The problem:
Where in the data below does the word "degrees" appear? Copy each line that holds it.

Material for this exercise:
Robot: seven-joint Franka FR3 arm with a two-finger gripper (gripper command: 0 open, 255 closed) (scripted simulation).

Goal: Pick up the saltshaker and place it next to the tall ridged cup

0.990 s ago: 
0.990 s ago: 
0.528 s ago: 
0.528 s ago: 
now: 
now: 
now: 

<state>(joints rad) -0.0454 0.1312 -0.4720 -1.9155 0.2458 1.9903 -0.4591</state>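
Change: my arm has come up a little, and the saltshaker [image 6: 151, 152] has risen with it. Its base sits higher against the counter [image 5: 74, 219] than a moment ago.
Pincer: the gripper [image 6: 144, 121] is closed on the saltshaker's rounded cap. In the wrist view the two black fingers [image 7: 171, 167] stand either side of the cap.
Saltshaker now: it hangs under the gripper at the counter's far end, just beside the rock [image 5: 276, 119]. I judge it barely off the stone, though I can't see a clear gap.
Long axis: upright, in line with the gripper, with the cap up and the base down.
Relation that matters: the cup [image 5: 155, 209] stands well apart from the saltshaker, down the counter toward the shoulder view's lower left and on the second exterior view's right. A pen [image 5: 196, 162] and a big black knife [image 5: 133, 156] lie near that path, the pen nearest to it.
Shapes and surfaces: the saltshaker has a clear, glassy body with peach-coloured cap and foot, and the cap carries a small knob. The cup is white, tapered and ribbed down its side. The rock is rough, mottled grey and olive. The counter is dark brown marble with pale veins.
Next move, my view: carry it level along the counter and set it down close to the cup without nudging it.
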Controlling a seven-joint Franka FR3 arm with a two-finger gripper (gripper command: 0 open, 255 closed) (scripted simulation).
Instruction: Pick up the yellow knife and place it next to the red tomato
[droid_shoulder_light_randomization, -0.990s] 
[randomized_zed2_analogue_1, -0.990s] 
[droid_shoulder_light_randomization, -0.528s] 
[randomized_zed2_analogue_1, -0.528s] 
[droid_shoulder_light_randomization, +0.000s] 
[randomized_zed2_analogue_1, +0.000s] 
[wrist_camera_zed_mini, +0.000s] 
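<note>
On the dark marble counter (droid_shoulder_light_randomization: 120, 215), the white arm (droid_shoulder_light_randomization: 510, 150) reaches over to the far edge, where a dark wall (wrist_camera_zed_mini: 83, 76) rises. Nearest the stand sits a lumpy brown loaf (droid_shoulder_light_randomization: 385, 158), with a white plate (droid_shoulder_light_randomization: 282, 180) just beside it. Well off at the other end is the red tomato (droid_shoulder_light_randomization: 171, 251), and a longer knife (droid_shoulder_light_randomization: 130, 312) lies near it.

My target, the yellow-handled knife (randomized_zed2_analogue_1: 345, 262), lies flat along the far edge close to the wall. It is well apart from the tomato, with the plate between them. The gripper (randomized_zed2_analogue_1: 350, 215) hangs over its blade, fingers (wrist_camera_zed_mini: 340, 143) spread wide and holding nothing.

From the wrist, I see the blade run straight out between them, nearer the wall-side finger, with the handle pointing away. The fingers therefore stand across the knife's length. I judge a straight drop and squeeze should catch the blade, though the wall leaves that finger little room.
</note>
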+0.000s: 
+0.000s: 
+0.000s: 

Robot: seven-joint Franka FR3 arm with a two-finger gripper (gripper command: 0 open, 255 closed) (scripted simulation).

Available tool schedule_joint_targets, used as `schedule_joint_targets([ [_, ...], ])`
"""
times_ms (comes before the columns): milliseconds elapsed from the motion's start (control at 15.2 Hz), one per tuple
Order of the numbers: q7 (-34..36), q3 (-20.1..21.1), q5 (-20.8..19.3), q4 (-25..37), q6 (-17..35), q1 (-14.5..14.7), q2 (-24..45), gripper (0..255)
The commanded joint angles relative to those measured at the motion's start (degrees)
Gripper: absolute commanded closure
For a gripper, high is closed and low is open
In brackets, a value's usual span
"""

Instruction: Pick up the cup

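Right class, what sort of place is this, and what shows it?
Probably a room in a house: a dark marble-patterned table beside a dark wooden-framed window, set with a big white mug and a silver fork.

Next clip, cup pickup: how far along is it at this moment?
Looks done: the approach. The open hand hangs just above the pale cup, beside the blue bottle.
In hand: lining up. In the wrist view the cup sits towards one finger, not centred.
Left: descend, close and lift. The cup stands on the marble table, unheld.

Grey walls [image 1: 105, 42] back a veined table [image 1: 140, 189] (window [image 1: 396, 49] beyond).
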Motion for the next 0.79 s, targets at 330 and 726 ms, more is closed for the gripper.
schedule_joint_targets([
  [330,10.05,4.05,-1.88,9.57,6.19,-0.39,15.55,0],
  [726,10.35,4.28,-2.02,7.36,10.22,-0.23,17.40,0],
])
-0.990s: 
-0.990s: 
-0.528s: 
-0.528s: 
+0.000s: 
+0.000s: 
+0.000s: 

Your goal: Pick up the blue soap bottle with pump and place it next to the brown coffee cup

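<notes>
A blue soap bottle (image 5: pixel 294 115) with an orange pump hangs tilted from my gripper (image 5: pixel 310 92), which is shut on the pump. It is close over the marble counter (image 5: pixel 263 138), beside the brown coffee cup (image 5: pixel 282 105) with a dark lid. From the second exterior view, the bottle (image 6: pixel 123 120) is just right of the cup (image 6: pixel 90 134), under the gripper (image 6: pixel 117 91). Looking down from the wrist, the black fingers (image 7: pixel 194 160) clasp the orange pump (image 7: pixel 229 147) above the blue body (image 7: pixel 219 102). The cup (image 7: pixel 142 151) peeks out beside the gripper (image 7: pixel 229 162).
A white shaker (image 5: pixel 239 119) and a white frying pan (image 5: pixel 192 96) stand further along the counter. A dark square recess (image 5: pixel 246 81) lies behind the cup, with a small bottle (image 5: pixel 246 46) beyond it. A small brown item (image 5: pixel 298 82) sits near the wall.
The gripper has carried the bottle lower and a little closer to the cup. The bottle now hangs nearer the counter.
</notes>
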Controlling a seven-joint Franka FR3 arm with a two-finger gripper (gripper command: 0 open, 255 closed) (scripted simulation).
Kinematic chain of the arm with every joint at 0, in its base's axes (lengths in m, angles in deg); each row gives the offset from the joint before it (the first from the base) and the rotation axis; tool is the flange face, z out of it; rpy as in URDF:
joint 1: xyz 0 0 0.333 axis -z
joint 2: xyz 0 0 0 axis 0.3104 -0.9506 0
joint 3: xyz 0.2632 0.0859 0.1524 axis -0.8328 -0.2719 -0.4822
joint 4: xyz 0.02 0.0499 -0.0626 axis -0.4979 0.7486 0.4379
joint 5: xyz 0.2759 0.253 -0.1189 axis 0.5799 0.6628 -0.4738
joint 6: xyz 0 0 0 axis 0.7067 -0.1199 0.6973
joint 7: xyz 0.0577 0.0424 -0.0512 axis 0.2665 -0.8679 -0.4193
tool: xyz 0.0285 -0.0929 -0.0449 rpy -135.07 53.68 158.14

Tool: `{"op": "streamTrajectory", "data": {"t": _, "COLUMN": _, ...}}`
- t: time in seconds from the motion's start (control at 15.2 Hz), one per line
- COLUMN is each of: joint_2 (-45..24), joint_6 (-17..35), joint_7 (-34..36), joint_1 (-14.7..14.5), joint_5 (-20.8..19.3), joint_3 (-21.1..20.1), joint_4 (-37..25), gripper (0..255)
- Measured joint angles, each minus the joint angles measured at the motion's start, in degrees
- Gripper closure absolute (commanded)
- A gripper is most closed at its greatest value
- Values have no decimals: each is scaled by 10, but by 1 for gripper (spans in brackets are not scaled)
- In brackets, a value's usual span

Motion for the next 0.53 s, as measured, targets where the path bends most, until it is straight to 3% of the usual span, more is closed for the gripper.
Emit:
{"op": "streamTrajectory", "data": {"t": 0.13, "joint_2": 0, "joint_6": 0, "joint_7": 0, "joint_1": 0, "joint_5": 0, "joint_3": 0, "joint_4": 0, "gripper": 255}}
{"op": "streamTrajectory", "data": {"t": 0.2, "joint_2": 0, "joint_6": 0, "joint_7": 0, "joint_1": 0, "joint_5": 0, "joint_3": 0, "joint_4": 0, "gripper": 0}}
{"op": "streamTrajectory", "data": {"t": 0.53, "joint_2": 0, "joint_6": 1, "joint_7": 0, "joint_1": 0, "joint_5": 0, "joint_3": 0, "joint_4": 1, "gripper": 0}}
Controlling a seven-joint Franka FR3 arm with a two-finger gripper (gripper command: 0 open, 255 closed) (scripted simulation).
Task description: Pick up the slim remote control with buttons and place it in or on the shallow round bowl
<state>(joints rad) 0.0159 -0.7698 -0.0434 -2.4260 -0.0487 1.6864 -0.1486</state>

Answer box:
The commanded joint angles relative to those measured at the motion's start (degrees)
- Measured joint angles, each minus the joint angles measured at the motion's start, in degrees

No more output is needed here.